Predictably, the papers are full of the news on the EU referendum question, and generally the comment on the wording is favourable. By general consent, it seems to be agreed that Blair has gone for a neutral option which is acceptable to all the players. Not that he really had a choice.
Beyond that, sentiment and reaction to the announcement is varied and incoherent. Several papers also offer leaders, not least The Daily Telegraph, which heads its piece "Europe's point of no return".
It is this, perversely, that offers the most muddled analysis, arguing that the impending referendum ought not to be seen as a distraction from the real business of the country. Its result is as crucial as any election. "This is Europe's point of no return," it says, echoing its headline:
Our referendum will determine the future not only of Britain, but also of Europe. If we wish to preserve Europe as a free association of nation states, then the constitution belongs in the dustbin of history. If it achieves that end, this referendum could become a British declaration of independence.This is dangerous nonsense. Should we not endorse the constitution, the status quo ante prevails, with all the existing treaties in force and the march of integration unchecked. Nor can it be argued that "Europe" is "a free association of nation states" – something which the foreign secretary is apt to claim.
The Independent, on the other hand is moaning that the government’s campaign is "tentative", saying that while it launched the campaign yesterday, it shelved its real campaign until after a general election.
It also draws attention to "a surprise provision in the Bill" that would allow ministers to call a "double referendum" on both the new EU treaty and joining the euro, "an option favoured by some pro-Europeans but which Downing Street has dismissed." This is one to watch.
The clause would also allow the referendum on the constitution to be held on the same day as local authority elections, although the Electoral Commission has warned that might confuse voters.
Yesterday, the Financial Times ran a piece by Jacek Rostowski, professor of economics at the Central European University, Budapest, and trustee of the Case Institute, Warsaw. He wrote about “The real dangers of Britain quitting the Union”, noting that the aim of the government campaign on the constitution is to present rejecting the constitution as more fraught with uncertainty than accepting it.
This was very much the line take by Peter Mandelson yesterday on the BBC Radio 4 PM programme, when he claimed the rejection of the treaty would be a leap into the unknown, "a situation from which we could not tell the consequences".

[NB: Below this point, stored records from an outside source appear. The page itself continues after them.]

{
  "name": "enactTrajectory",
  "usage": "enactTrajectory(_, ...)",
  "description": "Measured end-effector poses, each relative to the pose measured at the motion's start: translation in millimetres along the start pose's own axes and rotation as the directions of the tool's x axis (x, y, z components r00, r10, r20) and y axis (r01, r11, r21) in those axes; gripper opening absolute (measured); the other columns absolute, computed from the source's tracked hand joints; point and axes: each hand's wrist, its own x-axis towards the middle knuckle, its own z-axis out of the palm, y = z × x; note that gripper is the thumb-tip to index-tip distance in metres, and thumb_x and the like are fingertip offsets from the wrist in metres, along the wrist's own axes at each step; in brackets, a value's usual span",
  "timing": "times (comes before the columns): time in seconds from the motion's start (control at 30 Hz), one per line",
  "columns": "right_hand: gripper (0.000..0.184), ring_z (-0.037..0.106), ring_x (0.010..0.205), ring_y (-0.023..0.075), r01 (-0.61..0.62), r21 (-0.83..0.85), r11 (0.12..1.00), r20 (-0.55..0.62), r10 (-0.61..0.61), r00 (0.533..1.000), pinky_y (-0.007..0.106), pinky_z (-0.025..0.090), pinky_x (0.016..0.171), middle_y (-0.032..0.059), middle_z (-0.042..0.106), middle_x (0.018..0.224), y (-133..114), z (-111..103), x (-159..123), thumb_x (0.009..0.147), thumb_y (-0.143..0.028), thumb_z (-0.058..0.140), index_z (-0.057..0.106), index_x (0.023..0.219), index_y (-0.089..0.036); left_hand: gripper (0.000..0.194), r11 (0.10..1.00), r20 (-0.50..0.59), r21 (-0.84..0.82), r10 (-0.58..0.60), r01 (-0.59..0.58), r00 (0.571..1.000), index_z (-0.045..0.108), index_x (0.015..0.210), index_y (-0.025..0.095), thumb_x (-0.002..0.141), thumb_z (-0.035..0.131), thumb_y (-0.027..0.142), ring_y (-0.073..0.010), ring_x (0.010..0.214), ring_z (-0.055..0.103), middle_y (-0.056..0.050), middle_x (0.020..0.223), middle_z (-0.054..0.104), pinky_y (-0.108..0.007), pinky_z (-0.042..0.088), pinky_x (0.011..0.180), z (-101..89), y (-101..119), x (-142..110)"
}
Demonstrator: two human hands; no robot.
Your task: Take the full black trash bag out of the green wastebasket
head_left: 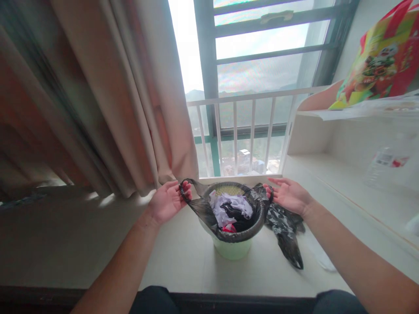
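A small green bin [233, 249] stands on the pale floor below a window, lined with a black plastic bag [240, 234]. Crumpled white paper [229, 206] and a red scrap lie inside. My left hand [168, 200] is palm up at the bin's left, its fingers curled through the bag's left handle loop [188, 192]. My right hand [288, 194] is palm up at the bin's right, with the bag's right handle [269, 196] hooked over its fingers. A second black bag [288, 235] lies crumpled on the floor right of the bin.
Beige curtains [124, 96] hang at the left. A window with a white railing [248, 131] is straight ahead. A white shelf unit [343, 148] stands at the right, holding a colourful bag [382, 56] and a clear bottle [386, 163]. My knees are at the bottom edge.
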Motion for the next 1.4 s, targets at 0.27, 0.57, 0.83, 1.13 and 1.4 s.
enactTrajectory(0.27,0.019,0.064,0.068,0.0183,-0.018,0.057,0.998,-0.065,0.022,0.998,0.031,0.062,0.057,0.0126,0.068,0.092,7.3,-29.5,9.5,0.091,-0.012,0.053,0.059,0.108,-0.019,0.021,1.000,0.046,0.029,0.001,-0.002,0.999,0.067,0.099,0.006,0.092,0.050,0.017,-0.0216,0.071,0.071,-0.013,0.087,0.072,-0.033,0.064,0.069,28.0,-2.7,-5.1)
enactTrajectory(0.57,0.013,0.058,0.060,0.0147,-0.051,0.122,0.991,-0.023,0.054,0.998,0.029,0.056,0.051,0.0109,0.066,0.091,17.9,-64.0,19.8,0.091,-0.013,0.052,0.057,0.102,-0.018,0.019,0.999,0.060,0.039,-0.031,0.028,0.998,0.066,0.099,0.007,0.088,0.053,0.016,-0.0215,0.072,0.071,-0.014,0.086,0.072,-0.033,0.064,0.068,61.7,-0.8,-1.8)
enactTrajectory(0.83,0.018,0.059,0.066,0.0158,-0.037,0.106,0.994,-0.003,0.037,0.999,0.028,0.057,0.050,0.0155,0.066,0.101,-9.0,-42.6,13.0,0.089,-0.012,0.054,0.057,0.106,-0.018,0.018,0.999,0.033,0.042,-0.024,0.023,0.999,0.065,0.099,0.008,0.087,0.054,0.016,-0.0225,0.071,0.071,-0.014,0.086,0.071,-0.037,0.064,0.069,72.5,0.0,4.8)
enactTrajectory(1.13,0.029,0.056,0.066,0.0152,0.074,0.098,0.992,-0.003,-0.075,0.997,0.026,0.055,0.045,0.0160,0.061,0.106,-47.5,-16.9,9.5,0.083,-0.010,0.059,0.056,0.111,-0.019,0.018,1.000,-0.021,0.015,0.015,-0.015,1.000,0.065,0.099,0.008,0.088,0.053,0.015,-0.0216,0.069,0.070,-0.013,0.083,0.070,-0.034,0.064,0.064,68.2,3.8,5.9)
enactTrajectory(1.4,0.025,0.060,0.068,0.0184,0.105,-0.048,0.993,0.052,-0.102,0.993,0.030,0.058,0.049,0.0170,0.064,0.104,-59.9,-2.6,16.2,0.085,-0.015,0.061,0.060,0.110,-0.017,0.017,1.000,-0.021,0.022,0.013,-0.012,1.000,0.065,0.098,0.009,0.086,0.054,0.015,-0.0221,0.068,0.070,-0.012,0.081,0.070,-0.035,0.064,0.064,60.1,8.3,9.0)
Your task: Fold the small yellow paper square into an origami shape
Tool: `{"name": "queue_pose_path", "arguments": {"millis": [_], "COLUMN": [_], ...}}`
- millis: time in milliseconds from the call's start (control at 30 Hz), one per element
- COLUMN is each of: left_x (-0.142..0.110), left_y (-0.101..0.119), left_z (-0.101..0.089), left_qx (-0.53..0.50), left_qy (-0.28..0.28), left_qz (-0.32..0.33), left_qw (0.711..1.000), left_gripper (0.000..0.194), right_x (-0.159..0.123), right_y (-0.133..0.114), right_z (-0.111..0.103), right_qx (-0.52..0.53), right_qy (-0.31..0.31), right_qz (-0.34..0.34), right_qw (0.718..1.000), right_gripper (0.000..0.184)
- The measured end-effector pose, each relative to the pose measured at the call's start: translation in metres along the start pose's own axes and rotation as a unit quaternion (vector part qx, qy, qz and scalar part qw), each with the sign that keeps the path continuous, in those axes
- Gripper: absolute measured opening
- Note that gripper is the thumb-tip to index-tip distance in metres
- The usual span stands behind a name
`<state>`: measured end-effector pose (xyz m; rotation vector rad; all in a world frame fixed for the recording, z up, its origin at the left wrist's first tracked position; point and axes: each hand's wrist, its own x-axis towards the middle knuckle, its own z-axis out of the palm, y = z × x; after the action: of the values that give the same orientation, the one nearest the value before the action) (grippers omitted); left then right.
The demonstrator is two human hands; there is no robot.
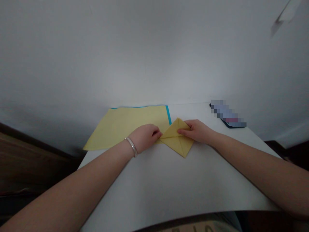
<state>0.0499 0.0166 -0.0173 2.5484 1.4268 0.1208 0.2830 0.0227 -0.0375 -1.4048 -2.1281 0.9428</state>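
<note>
**Left hand:** We are pinching the left corner of the folded yellow paper (177, 138) with our left hand (145, 138), its fingers curled almost closed, and a silver bangle (131, 147) is sitting on the wrist.

**Right hand:** We are pressing our right hand (195, 131) onto the right side of the same piece, its fingers (182, 130) lying across the top. The hand is nearly closed, but we cannot make out where the thumb is.

**Folded paper:** It is lying flat as a diamond-like shape between our hands, near the middle of the white table (169, 183). Crease lines are crossing its face, and its far tip is pointing up just beside the next sheet.

**Large sheet:** A large yellow sheet (125, 127) is lying flat to the far left, touching the folded piece, with a blue strip (168, 114) showing along its far and right edges.

**Far right:** A dark flat case (234, 125) is resting near the table's far edge, mostly hidden by a blurred patch (225, 112), so we cannot tell what it is.

**Surroundings:** A white wall (154, 58) is rising behind the table, and brown wooden furniture (29, 161) is showing dimly at the left.
</note>
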Motion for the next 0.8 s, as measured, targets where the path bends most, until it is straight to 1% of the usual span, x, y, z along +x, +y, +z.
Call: {"name": "queue_pose_path", "arguments": {"millis": [67,133,200,333,467,533,667,800], "left_x": [-0.0001,-0.0006,-0.0018,-0.0040,-0.0033,-0.0027,-0.0028,-0.0034], "left_y": [0.0008,0.0009,0.0002,-0.0021,-0.0034,-0.0032,-0.0001,0.0060], "left_z": [-0.0007,-0.0020,-0.0041,-0.0084,-0.0077,-0.0057,-0.0028,-0.0018], "left_qx": [0.003,0.006,-0.003,-0.036,-0.042,-0.034,-0.011,0.026], "left_qy": [-0.004,-0.007,-0.018,-0.047,-0.056,-0.053,-0.052,-0.054], "left_qz": [0.010,0.017,0.015,0.001,-0.008,-0.007,-0.005,-0.020], "left_qw": [1.000,1.000,1.000,0.998,0.998,0.998,0.999,0.998], "left_gripper": [0.034,0.037,0.035,0.028,0.027,0.026,0.024,0.025], "right_x": [-0.0011,-0.0017,-0.0014,0.0004,0.0009,0.0007,0.0013,0.0032], "right_y": [-0.0003,-0.0015,-0.0031,-0.0057,-0.0072,-0.0076,-0.0083,-0.0085], "right_z": [0.0003,-0.0003,-0.0013,-0.0026,-0.0031,-0.0039,-0.0066,-0.0076], "right_qx": [0.013,0.003,-0.024,-0.065,-0.091,-0.101,-0.107,-0.108], "right_qy": [-0.006,-0.013,-0.024,-0.031,-0.020,-0.026,-0.057,-0.076], "right_qz": [-0.019,-0.032,-0.033,-0.008,0.016,0.027,0.048,0.075], "right_qw": [1.000,0.999,0.999,0.997,0.996,0.994,0.991,0.988], "right_gripper": [0.028,0.028,0.027,0.027,0.029,0.031,0.033,0.036]}}
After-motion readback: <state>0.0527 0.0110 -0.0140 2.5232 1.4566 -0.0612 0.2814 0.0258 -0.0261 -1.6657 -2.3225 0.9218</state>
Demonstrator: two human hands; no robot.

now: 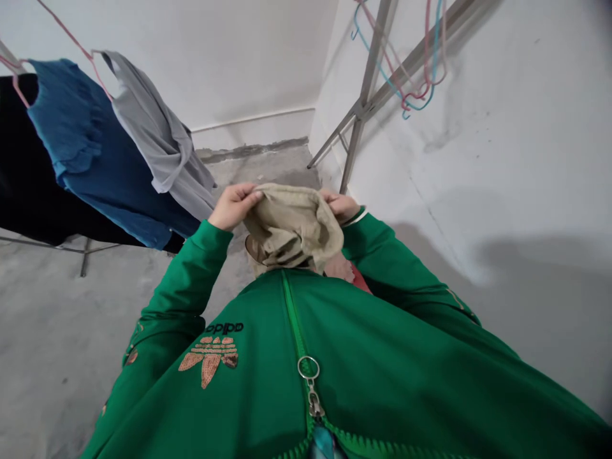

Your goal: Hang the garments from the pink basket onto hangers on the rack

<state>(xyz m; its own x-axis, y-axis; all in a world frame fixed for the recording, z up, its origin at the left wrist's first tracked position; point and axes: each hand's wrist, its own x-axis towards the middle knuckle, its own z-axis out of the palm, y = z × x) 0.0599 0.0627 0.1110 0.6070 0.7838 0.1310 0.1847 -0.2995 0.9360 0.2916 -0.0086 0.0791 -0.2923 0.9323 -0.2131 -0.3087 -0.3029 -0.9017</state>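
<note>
Beige cloth [292, 220] held up in front of a green jacket [368, 363]

The left hand [233, 205] and right hand [340, 205] are closed on opposite edges of the cloth, fingers curled over it, spreading it open above the chest. A blue top [105, 172], a grey top [157, 127] and a black garment [29, 159] hang at upper left. Pink and teal wire hangers [412, 99] hang bare from a metal drying rack [364, 95] at upper right. The jacket's chest shows a trefoil logo [210, 357] with "adidas" above it.
</note>
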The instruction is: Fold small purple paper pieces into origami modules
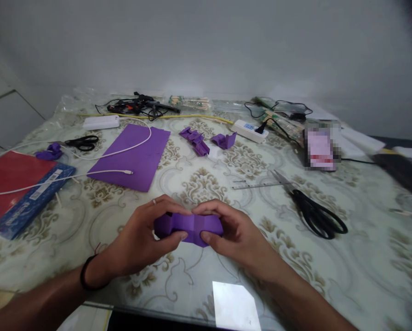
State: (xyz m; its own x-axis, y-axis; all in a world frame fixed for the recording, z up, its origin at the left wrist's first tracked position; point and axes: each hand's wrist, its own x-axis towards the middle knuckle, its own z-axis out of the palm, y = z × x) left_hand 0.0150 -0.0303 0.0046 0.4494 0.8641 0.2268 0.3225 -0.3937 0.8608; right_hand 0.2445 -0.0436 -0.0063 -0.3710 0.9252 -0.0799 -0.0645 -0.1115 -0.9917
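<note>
White power strip (pixel 241 129) with black plug (pixel 261 127), yellow cord (pixel 192 116) running left from it, wooden sticks (pixel 195 103) near grey wall (pixel 206 46)

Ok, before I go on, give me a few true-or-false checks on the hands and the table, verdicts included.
1. The left hand and the right hand both hold the folded purple paper. True.
2. The black band is on the right wrist. False: it is on the left wrist.
3. The white plug lies over the flat purple sheet. True.
4. The large scissors lie to the left of both hands. False: they lie to the right.
5. The red-and-blue packet lies left of the flat purple sheet. True.
</note>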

Yet that position is full of contradictions, says Rostowski for, if Blair really does wants Britain to decide about Europe once and for all, why did he commit himself to a referendum only when it became clear that Poland and Spain were not going to sink the constitution for him?
Why, he asks, is the referendum scheduled as late as possible, in the hope that others will scupper the project before Britain has to choose? Finally, if indeed it is the case that Britain could be forced to leave the EU if voters reject the constitution, was it not culpable of Mr Blair to have signed it, unnecessarily confronting voters with such a choice, when he could simply have vetoed it?
In fact, he concludes, failure to ratify the constitution means only that the Nice treaty will continue to govern the EU. The real danger is an attempt by “europhobes” and possibly some on the continent to convince British voters that, since others want to go ahead and Britain does not, the UK should leave the Union voluntarily. The electorate might well be susceptible to such suggestions in the wake of a No vote.
According to Rostowski, the unwillingness of the main parties in Britain to face the issues means that the country is sleepwalking towards a decision.
The Guardian, on the other hand, applauds Blair's "straight question" but questions ministers' decision not to promote the European issue unduly before polling day. "This is a dangerous game," it says.
By sidelining the argument until after the election, they cede the issue to the Tory and media obsession with Brussels in the meantime, as the latest furore over asylum policy so clearly illustrates. Until battle really is joined, Labour's approach is making the task of the yes campaign all the harder.The Times foregoes comment and restricts itself to a simple news report, deciding that the EU referendum question is "made easy on the eye", but noted that the Government was attacked by its own Labour MPs for mounting a diversion from the forthcoming general election campaign, articulated by Ian Davidson, Labour MP for Glasgow Pollok, who said: "This is a regrettable diversion from Labour’s general election campaign."
Meanwhile, Chris Davies, the leader of the Liberal Democrats in the EU parliament, on the basis of opinion polls on the constitution has told the government that there was "not a cat in hell's chance" of winning the referendum. A "yes" vote is "a no-hoper", he says, accusing the government yesterday of trying to "frighten people" into voting for it. He believes scare tactics play into the hands of "europhobes".
Over term, the debate will no doubt settle down as the main issues become clearer, but for the moment sentiment is all over the place.